§ Work instruction: Repeat the listing below in full, keeping each word as given.

§ Supplied material:

-=-=-=-=-

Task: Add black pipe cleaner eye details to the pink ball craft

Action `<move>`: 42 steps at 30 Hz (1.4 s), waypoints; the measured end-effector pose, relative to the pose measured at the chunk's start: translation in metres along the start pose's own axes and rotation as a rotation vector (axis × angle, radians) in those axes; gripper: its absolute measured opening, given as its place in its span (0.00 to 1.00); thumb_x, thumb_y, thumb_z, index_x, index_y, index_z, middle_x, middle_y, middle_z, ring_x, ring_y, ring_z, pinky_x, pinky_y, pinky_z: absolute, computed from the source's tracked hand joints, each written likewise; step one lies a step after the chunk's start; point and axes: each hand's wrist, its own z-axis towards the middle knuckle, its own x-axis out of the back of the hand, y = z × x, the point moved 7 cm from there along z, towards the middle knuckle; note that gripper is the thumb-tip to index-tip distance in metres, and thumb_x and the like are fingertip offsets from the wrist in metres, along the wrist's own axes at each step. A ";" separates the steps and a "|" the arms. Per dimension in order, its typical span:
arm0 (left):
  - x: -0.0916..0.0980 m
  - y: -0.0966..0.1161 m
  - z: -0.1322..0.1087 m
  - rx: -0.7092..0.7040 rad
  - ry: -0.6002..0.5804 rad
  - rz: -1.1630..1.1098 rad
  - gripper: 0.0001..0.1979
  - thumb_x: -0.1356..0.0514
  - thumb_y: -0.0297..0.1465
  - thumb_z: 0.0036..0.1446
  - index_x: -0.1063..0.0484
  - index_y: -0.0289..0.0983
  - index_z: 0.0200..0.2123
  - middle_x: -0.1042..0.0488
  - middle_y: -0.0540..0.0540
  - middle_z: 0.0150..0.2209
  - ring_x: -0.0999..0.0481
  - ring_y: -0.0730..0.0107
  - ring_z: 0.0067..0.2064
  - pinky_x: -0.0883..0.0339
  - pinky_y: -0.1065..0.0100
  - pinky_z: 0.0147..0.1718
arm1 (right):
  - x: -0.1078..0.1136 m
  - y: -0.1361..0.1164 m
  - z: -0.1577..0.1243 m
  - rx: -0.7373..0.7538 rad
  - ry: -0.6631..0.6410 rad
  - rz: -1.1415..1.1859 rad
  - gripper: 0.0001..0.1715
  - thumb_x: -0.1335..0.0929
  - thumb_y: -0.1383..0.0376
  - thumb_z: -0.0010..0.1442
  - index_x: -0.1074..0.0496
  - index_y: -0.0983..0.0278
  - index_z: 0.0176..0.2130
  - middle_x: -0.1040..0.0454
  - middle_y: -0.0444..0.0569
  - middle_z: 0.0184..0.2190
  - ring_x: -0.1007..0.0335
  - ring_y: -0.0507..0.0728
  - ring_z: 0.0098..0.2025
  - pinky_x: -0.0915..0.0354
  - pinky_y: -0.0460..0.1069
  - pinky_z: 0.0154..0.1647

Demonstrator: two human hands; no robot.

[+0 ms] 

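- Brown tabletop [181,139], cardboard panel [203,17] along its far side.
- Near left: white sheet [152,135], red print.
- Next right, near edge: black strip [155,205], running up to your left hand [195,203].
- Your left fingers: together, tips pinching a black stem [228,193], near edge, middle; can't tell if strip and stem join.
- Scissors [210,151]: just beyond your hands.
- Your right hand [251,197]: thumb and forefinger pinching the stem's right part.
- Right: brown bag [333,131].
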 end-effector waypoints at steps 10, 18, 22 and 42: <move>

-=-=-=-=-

§ Solution to this exercise:
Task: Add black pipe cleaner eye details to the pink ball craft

Action `<move>`: 42 steps at 30 Hz (1.4 s), waypoints; the measured end-effector pose, relative to the pose measured at the chunk's start: translation in metres along the start pose's own axes and rotation as a rotation vector (axis × angle, radians) in those axes; gripper: its absolute measured opening, given as its place in its span (0.00 to 1.00); thumb_x, thumb_y, thumb_z, index_x, index_y, index_z, middle_x, middle_y, middle_z, ring_x, ring_y, ring_z, pinky_x, pinky_y, pinky_z: absolute, computed from the source's tracked hand joints, each written likewise; step one lies a step after the chunk's start; point and axes: each hand's wrist, its own z-axis towards the middle knuckle, its own x-axis out of the back of the hand, y = z × x, the point moved 7 cm from there along z, towards the middle knuckle; note that gripper is the thumb-tip to index-tip distance in metres, and thumb_x and the like are fingertip offsets from the wrist in metres, along the wrist's own axes at each step. A ";" separates the steps and a "|" the arms. Per dimension in order, its typical span:
arm0 (left):
  - x: -0.0916..0.0980 m
  - y: -0.0966..0.1161 m
  - z: -0.1322..0.1087 m
  - rx: -0.7092..0.7040 rad
  - ry: -0.6002..0.5804 rad
  - rz: -1.1630..1.1098 rad
  - gripper: 0.0001..0.1979
  - thumb_x: -0.1356..0.0514
  - thumb_y: -0.0297..0.1465
  - thumb_z: 0.0036..0.1446
  - index_x: -0.1063..0.0484
  - index_y: -0.0289..0.0983
  - index_z: 0.0200..0.2123
  - middle_x: -0.1042..0.0488
  - middle_y: -0.0540..0.0540
  - middle_z: 0.0150..0.2209
  - ring_x: -0.0999..0.0481
  - ring_y: -0.0730..0.0107
  - ring_z: 0.0067..0.2064
  - pinky_x: -0.0883..0.0339
  - pinky_y: -0.1065..0.0100
  - pinky_z: 0.0147..0.1718
arm1 (right):
  - x: -0.1078..0.1136 m
  - y: -0.1361..0.1164 m
  - z: -0.1577..0.1243 m
  - rx: -0.7373..0.7538 rad
  - ry: -0.6631..0.6410 rad
  - rz: -1.1415..1.1859 rad
  - gripper: 0.0001..0.1715
  - thumb_x: -0.1335..0.0929
  - thumb_y: -0.1383..0.0376
  - thumb_z: -0.0010..0.1442
  - index_x: -0.1074..0.0496
  - index_y: -0.0983..0.0278
  - index_z: 0.0176..0.2130
  - middle_x: -0.1040..0.0454
  - middle_y: -0.0444..0.0569
  - middle_z: 0.0184..0.2190
  - ring_x: -0.1007..0.0335
  - ring_y: -0.0507..0.0728
  - ring_z: 0.0098..0.2025
  - pinky_x: -0.0915..0.0354
  - pinky_y: -0.0460..0.1069
  - pinky_z: 0.0154..0.1647

Demonstrator: two human hands; no robot.

[+0 ms] 

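- Brown tabletop [181,139], cardboard panel [203,17] along its far side.
- Near left: white sheet [152,135], red print.
- Next right, near edge: black strip [155,205], running up to your left hand [195,203].
- Your left fingers: together, tips pinching a black stem [228,193], near edge, middle; can't tell if strip and stem join.
- Scissors [210,151]: just beyond your hands.
- Your right hand [251,197]: thumb and forefinger pinching the stem's right part.
- Right: brown bag [333,131].
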 end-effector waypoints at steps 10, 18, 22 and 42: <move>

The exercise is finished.